Она считает меня жёстким, упрямым, привыкшим давить, чтобы добиться своего. И она права. У нас из-за этого было немало ссор. Но разве именно это не помогло мне подняться? Разве не эти качества сделали меня тем, кто я есть? В этой жизни выживает тот, кто не сгибается.
Соплежуям и мамкиным сынкам не место наверху. Неважно, чем ты управляешь — компанией, университетом или министерством, — всегда найдётся кто-то, кто захочет сломать тебя через колено, протащить своё решение, урвать кусок побольше. Слабый — проигрывает. Всегда.
И вот сейчас неприятнее всего осознавать, что и в собственной семье приходится отстаивать право быть рядом. Со своей женой. С той, ради которой когда-то я впервые позволил себе думать сердцем, а не головой.
Я прекрасно помню, как всё начиналось. Лида — моя студентка, почти ребёнок. Взрывная, прямая, живая. Я видел в её глазах огонь, которого не встречал ни у одной женщины. Все твердили мне, что я сошёл с ума. Что жениться на малолетке — глупость, которая поставит крест и на моей карьере, и на репутации.
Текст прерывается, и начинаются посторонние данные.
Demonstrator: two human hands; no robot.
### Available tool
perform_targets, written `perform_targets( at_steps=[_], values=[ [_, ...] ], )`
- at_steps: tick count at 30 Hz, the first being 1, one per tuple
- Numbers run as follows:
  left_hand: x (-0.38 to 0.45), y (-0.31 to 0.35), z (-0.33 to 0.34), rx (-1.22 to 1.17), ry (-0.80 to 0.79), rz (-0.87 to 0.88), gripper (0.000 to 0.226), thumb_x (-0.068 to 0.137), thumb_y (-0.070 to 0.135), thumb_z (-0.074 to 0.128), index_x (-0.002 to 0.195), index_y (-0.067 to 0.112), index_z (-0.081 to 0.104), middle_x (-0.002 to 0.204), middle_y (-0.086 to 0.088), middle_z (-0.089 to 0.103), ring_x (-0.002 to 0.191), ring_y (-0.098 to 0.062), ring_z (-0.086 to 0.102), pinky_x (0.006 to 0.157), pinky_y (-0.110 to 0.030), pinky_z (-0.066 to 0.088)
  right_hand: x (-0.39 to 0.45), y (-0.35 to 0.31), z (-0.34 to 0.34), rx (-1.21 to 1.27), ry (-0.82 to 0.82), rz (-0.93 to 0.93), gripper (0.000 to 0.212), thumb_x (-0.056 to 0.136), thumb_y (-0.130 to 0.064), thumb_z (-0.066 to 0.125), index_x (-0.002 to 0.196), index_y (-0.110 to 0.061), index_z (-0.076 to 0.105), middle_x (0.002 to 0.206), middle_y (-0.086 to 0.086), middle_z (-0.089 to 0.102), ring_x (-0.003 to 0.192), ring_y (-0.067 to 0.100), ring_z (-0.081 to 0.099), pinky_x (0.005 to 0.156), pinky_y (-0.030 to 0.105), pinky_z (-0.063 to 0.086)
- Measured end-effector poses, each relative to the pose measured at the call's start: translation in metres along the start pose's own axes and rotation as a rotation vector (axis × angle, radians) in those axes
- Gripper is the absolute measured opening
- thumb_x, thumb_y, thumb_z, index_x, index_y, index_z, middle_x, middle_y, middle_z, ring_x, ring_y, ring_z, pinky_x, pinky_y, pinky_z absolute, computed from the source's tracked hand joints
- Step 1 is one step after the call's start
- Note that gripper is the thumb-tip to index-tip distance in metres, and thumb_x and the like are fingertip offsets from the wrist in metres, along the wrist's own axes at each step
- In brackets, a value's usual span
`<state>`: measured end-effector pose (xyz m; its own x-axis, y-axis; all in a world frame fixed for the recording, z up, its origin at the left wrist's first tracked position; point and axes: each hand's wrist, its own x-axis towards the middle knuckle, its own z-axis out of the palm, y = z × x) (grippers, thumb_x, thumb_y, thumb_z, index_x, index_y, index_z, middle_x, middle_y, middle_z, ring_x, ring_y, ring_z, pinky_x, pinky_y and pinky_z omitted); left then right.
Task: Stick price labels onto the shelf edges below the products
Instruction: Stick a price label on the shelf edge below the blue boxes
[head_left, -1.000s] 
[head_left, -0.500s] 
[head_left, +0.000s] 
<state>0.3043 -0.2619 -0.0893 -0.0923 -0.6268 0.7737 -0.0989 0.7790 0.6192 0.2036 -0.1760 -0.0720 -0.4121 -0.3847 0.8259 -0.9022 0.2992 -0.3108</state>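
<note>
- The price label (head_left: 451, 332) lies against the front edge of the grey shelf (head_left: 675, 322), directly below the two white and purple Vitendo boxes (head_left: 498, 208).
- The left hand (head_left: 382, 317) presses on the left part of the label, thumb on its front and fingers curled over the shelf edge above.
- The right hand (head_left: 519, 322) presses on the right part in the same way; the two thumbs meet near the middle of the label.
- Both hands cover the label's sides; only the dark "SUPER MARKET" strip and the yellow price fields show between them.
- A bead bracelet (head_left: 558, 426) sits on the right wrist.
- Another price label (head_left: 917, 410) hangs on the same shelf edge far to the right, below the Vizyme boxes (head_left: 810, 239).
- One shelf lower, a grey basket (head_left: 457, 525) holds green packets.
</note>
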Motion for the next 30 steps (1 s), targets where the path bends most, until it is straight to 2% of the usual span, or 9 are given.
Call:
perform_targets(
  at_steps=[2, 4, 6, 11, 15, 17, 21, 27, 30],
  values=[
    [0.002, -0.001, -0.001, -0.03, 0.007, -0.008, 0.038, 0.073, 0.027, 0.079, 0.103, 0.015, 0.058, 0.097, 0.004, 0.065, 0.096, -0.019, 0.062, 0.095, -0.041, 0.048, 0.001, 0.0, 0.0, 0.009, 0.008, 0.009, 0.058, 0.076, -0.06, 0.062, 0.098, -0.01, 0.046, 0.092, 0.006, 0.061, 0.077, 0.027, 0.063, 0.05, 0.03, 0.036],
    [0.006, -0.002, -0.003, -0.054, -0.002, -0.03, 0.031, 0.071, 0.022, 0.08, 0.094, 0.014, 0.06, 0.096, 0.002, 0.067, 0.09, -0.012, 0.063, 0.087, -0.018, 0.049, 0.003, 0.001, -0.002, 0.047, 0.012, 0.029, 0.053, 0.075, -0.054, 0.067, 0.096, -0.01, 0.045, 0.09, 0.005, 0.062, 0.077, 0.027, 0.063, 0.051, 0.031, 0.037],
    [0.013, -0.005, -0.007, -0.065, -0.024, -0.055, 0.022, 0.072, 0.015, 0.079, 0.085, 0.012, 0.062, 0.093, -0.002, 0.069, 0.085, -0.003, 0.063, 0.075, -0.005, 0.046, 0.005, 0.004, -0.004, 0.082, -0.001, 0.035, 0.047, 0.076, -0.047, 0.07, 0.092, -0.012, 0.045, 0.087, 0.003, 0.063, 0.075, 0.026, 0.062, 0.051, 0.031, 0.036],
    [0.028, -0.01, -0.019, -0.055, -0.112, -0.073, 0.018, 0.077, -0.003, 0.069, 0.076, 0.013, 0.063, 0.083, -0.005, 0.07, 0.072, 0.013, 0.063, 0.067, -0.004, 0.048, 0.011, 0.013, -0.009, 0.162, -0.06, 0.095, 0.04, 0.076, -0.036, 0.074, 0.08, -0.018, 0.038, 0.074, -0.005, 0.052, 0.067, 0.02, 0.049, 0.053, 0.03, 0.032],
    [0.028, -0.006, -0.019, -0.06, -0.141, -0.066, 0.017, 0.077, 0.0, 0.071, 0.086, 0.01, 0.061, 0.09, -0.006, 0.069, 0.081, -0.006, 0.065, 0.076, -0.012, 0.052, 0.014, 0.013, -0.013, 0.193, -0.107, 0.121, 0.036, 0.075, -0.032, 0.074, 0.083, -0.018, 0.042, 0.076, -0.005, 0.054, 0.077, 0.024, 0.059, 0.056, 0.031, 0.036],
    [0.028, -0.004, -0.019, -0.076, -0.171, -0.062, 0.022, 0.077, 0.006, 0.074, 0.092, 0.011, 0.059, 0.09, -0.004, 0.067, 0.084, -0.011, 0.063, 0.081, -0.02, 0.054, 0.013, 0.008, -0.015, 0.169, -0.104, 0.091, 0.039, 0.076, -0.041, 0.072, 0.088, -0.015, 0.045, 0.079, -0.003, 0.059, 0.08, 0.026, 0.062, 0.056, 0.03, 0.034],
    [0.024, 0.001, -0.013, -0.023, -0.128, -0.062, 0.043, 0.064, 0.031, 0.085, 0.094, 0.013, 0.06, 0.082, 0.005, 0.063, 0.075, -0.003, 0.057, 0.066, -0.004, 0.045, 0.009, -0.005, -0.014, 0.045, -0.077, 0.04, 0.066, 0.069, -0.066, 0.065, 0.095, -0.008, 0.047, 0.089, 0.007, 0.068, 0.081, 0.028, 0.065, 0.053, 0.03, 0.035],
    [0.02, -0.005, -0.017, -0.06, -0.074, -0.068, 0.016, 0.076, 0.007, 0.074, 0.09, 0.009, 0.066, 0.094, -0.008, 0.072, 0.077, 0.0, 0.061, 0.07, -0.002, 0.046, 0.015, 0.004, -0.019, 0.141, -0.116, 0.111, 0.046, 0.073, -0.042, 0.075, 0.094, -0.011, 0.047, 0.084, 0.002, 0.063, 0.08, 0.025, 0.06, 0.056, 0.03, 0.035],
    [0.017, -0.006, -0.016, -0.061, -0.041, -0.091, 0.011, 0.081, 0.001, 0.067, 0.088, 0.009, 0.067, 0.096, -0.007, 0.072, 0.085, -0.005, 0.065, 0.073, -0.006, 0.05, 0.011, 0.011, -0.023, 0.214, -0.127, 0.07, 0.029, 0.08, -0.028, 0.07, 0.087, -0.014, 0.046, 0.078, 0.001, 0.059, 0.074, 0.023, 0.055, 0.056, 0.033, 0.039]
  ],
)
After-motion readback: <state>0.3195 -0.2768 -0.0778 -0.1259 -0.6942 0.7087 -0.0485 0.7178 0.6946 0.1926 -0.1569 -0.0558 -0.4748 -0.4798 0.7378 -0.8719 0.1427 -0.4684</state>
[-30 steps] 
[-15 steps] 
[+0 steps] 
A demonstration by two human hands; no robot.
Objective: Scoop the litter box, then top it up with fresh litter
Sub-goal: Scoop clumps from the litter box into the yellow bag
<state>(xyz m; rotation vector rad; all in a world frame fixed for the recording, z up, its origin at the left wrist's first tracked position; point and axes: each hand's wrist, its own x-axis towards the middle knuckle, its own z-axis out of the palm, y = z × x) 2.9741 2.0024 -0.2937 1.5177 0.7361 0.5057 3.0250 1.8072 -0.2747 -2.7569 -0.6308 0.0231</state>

Что это игра в любовь, которая закончится через полгода. Но мы отстояли нас. Мы выстояли. Построили семью, которой я горжусь.
И пусть сейчас Лида настроена против меня, пусть видит во мне врага и изменника, я не намерен сдаваться. В этот раз ставки ещё выше. На кону не только наша семья, но и жизнь ребёнка, которого мы привели в этот мир.
Да, сейчас ею правят гормоны, страхи, обиды. Она уже приписала мне с десяток любовниц, выстроила в голове схему предательства, в которой я главный злодей. Это абсурд. Но я докажу ей, что она ошибается. Докажу, что мне можно верить. Даже если для этого придётся идти против её упрямства, даже если придётся бороться за неё так, как я борюсь в своём мире за любой важный проект.
В этот раз я не отступлю.
— Как у вас дела?
— Дмитрий Сергеевич, у девушки очень низкое давление, — ответила фельдшер, аккуратно убирая фонендоскоп. — Мы дали рекомендации, что делать прямо сейчас: кофе, сладкое, покой. Было бы неплохо сдать анализы, возможно, есть дефициты, которые нужно восполнить для улучшения самочувствия. Но в целом ничего критичного. У беременных такое бывает.